İlk başta propaganda faaliyetlerinde bulunmakla görevlendirildi. Kentte baskınlar devam etti. Yahudileri arıyorlardı. Tanya, Natalya Grigorievna Dobrovolskaya tarafından kendi evine kaydedildi.
Yeraltı üyeleri, Tanya için bir Gürcü olduğu, Bolşevikler tarafından vurulan bir prensin kızı Prenses Markusidze olduğu ve Wehrmacht için çalışmak istediği bir efsane ortaya attılar.
Arkadaşları onun hakkında şunları söyledi: "Tanrı tüm güzellikleri topladı ve Tanya Marcus'a verdi."
Yeraltından gelen talimatlar üzerine Tatyana, memurların yemekhanesinde bir iş bulmayı başarır.

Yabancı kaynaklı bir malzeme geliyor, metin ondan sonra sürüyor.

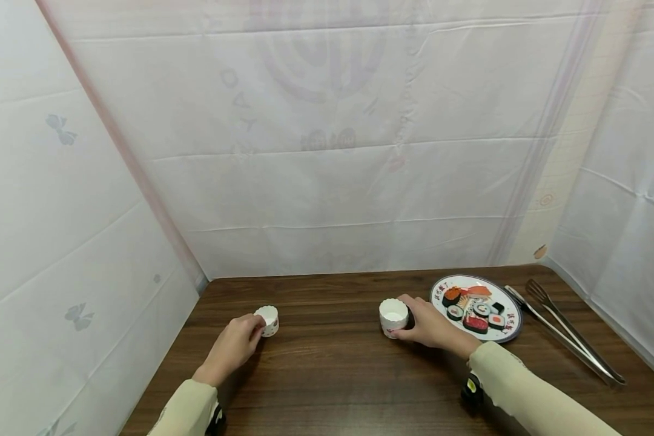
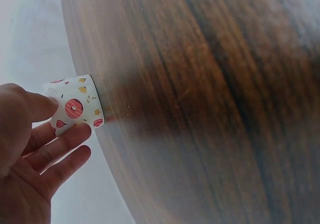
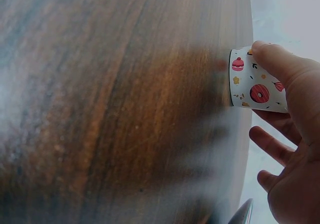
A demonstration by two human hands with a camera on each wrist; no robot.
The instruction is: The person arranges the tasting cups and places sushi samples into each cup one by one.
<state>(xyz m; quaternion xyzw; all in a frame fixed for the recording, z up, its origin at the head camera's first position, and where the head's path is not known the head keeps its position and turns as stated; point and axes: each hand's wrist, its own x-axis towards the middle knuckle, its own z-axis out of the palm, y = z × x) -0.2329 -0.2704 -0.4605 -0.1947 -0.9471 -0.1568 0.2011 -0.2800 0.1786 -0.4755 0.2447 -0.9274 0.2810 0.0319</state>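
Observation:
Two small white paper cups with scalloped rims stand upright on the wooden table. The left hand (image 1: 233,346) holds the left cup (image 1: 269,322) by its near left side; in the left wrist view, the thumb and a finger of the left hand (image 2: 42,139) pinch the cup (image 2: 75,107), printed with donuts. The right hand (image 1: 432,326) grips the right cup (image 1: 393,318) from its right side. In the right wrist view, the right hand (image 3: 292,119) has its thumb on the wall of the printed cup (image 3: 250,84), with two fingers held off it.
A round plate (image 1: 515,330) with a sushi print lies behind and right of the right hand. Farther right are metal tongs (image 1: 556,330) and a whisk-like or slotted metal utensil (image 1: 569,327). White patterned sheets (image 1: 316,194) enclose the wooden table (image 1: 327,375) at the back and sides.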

Birden fazla Alman subayının gözü "Prenses Markusidze"deydi.

Rütbelere hizmet ediyor ve memurların, özellikle de Gestapo ve SS'nin ona bakmasına izin veriyor.
Kiev yeraltı olayını araştırmak için Berlin'den gelen Brigadeführer'le birlikte operaya davet edildiğinde bunu reddetmez.
Genç SD memuru Paul, Tanya'yı ayrılırken Almanya'ya götüreceğine söz bile verdi.
Ve sonra müşterilerinden dördü zehirlendi, bu gerçekten onun suçu mu? Şüphe Tanya'ya düşmedi.
Tanya hayranlarıyla arkadaş canlısıydı ve onları yeraltı savaşçılarının onları beklediği yerlere davet ediyordu.
Davet edilenler öldürüldü, silahlar ve üniformalar alındı; bunların hepsi yeraltı çalışmalarında çok gerekliydi. Tanya'yı metresi yapmaya karar veren Hauptsturmführer Erich, asistanıyla birlikte Tanya'nın yoldaşları tarafından evinde yok edildi.
Tanya'nın babası Joseph Marcus bir sonraki görevinden dönmedi. Yeraltı grubunun lideri Vladimir Kudryashov adına köyleri dolaştı ve yeraltı gruplarıyla iletişimi sürdürdü. Bu sırada yeraltı şehri komitesi üyesi Kucherenko'nun ihaneti nedeniyle yeraltı üyelerinin tutuklanması başlıyor.
Uzun yıllardır yeraltı yaşamını inceleyen İlya Levitas, Tanya Marcus sayesinde 33 faşistin öldürüldüğünü, altısını bizzat kendisinin öldürdüğünü söylüyor. Buna ek olarak, kız stratejik bölgelerde önemli sabotajlara katıldı - Güneybatı Demiryolunda bir patlama ve postanenin yıkılması. Pek çok erkeğin gücünün ötesinde görevleri yerine getiriyordu ve o zamanlar sadece 20 yaşındaydı!
Son hedefi hain Gestapo ajanı Mironovich'ti. Yeraltı uzun zamandır onu arıyordu ama sürekli dikkatli bir koruma altındaydı. O sıralarda yeraltı grubunun safları önemli ölçüde zayıflamıştı (Tanya'nın arkadaşı Georges Levitsky ve sabotaj grubunun lideri Vladimir Kudryashov ölmüştü) dolayısıyla bu görev Tanya'ya verildi. Başarılı oldu - Mironovich kızı ziyarete davet etti ve orada onu kafasına iki el ateş ederek öldürdü. Grubun yeni lideri Alexander Falko'nun (idam edilen Kudryashov'un yerini aldı) liderliğindeki yeraltı, Tanya'yı güvenli bir yere götürme görevine sahipti. Ancak komplo konularında tecrübesiz olan Falco, yolda kız kardeşinin evine gitti ve bir not bıraktı: "Ostre'ye yelken açtık." Bu not bir şekilde Gestapo'nun eline geçti. Bu nedenle Letki köyünün yakınındaki nehir kıyısında onları bekliyorlardı zaten...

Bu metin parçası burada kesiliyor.